[Saved entries]
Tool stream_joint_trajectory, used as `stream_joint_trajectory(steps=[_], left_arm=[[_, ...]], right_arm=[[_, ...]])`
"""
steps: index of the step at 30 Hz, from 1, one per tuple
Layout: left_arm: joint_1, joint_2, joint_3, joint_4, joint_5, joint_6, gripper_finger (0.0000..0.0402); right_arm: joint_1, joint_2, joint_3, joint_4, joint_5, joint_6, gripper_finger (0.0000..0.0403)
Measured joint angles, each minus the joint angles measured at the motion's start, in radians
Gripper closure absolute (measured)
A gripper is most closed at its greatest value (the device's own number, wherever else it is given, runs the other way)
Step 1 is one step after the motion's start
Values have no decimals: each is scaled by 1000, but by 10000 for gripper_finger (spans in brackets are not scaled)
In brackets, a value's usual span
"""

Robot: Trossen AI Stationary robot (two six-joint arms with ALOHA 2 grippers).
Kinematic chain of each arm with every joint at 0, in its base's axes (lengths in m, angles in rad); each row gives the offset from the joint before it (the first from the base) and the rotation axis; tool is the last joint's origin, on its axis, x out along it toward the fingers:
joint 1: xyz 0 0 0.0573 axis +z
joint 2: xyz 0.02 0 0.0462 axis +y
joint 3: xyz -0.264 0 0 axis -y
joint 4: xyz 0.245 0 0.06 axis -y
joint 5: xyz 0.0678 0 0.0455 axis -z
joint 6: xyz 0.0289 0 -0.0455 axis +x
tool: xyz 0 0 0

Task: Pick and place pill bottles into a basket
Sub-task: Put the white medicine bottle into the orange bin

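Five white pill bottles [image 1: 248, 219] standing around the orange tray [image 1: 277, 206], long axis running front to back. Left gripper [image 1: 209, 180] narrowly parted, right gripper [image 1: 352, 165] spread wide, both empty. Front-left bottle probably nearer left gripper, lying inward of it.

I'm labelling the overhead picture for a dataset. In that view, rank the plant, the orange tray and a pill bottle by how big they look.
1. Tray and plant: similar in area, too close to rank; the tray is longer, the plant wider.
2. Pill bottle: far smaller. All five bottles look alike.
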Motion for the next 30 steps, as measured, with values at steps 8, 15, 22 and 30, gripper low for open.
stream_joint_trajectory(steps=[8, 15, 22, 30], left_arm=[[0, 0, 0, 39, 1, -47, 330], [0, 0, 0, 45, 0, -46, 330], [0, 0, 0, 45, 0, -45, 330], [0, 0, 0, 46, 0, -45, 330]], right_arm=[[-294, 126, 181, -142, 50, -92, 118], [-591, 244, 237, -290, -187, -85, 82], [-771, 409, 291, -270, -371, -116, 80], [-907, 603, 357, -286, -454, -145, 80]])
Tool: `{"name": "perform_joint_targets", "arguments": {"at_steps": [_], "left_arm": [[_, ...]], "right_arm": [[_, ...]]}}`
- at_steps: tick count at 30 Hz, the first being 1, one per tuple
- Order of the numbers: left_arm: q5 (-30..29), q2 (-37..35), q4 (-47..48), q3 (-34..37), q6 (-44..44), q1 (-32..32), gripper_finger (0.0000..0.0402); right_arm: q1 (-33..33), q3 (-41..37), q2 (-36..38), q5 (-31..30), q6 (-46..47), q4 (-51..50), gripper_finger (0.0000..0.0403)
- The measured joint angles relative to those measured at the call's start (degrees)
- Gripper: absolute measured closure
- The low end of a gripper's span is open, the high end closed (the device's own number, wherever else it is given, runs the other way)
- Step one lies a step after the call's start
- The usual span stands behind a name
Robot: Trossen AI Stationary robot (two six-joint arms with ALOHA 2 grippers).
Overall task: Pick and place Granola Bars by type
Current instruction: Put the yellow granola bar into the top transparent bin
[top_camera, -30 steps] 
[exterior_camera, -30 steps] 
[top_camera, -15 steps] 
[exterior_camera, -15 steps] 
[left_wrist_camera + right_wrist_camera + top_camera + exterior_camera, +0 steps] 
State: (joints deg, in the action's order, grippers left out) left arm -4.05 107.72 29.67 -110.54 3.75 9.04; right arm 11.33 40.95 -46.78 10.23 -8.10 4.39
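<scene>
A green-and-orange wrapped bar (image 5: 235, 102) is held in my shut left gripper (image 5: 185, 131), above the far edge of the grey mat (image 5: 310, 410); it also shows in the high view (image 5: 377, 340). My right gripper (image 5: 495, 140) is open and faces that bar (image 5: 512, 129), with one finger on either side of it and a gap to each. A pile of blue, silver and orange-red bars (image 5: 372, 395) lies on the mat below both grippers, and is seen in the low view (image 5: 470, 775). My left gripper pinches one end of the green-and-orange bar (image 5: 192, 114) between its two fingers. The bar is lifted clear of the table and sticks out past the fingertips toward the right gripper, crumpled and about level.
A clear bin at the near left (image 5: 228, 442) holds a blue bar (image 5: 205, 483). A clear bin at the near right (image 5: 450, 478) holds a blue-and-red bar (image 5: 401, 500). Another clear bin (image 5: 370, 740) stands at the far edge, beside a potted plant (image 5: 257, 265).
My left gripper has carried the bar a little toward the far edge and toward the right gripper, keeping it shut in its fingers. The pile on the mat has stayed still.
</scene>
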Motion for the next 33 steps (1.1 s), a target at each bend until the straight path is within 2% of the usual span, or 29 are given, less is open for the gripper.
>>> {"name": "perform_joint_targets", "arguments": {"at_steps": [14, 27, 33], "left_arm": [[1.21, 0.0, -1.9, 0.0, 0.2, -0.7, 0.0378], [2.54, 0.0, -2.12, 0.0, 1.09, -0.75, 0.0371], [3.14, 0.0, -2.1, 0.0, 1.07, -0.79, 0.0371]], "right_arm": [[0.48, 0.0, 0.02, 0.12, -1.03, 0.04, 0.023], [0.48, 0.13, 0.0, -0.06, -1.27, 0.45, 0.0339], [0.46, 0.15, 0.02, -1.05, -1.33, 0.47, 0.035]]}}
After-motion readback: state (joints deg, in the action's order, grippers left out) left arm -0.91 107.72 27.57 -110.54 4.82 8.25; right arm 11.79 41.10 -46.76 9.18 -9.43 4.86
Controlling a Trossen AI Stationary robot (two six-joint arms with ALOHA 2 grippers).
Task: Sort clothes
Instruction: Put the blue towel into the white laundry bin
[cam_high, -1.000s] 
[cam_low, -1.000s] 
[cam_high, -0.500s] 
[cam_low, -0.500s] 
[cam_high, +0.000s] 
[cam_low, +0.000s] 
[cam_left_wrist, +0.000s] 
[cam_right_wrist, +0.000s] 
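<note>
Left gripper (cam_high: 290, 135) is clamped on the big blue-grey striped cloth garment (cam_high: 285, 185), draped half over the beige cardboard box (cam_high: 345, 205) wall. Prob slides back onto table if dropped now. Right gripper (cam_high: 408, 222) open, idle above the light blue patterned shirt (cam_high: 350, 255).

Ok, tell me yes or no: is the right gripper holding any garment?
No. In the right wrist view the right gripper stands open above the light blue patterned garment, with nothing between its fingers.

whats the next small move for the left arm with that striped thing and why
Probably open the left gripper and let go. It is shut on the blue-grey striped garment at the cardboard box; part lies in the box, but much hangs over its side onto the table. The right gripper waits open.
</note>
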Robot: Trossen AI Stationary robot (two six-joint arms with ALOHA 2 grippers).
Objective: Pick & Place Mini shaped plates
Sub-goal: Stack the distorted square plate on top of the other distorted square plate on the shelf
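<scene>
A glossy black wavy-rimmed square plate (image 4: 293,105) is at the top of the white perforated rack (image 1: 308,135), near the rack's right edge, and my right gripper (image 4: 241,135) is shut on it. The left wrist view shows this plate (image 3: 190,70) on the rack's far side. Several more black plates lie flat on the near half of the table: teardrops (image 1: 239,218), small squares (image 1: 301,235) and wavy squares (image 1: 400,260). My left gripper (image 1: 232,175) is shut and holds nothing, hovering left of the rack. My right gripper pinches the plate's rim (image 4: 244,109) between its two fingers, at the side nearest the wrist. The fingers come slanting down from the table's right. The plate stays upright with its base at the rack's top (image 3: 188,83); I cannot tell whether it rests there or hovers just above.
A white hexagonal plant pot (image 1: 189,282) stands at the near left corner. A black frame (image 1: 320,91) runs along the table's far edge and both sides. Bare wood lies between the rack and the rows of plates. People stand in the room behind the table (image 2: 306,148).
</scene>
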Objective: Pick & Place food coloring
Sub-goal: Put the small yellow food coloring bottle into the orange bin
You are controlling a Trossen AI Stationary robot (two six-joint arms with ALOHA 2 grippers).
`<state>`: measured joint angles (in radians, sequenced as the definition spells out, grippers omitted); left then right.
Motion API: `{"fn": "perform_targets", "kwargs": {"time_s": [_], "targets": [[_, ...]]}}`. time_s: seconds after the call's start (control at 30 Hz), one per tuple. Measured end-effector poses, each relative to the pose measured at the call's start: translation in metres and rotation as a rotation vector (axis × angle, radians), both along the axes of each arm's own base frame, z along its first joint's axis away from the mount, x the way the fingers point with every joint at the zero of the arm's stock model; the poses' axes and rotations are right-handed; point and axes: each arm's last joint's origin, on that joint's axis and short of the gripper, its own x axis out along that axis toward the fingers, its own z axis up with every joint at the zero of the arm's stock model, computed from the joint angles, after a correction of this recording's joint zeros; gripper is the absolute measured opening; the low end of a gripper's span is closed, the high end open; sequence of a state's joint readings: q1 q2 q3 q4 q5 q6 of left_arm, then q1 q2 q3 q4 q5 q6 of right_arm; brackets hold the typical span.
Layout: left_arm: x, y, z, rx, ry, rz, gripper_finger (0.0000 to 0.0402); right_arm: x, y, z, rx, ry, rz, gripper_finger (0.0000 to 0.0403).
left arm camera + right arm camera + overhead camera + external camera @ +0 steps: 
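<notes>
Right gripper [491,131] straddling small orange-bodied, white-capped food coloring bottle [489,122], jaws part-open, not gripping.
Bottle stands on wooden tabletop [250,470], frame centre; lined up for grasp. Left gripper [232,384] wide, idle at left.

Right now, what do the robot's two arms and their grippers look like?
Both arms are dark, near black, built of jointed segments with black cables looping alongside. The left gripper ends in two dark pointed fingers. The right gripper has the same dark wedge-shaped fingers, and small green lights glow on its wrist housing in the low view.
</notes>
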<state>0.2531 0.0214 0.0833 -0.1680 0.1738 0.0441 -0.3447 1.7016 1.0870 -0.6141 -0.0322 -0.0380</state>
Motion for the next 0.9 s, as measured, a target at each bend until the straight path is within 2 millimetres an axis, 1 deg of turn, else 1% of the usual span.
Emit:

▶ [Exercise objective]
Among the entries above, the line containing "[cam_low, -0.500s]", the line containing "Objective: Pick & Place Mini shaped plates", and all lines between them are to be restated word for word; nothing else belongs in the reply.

▶ [Exercise output]
[cam_low, -0.500s] 
[cam_high, +0.000s] 
[cam_low, +0.000s] 
[cam_left_wrist, +0.000s] 
[cam_right_wrist, +0.000s] 
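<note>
Left gripper (cam_high: 290, 135) is clamped on the big blue-grey striped cloth garment (cam_high: 285, 185), draped half over the beige cardboard box (cam_high: 345, 205) wall. Prob slides back onto table if dropped now. Right gripper (cam_high: 408, 222) open, idle above the light blue patterned shirt (cam_high: 350, 255).

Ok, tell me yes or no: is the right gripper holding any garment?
No. In the right wrist view the right gripper stands open above the light blue patterned garment, with nothing between its fingers.

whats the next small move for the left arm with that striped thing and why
Probably open the left gripper and let go. It is shut on the blue-grey striped garment at the cardboard box; part lies in the box, but much hangs over its side onto the table. The right gripper waits open.
</note>
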Robot: Trossen AI Stationary robot (two six-joint arms with ALOHA 2 grippers).
Objective: Pick & Place Mini shaped plates

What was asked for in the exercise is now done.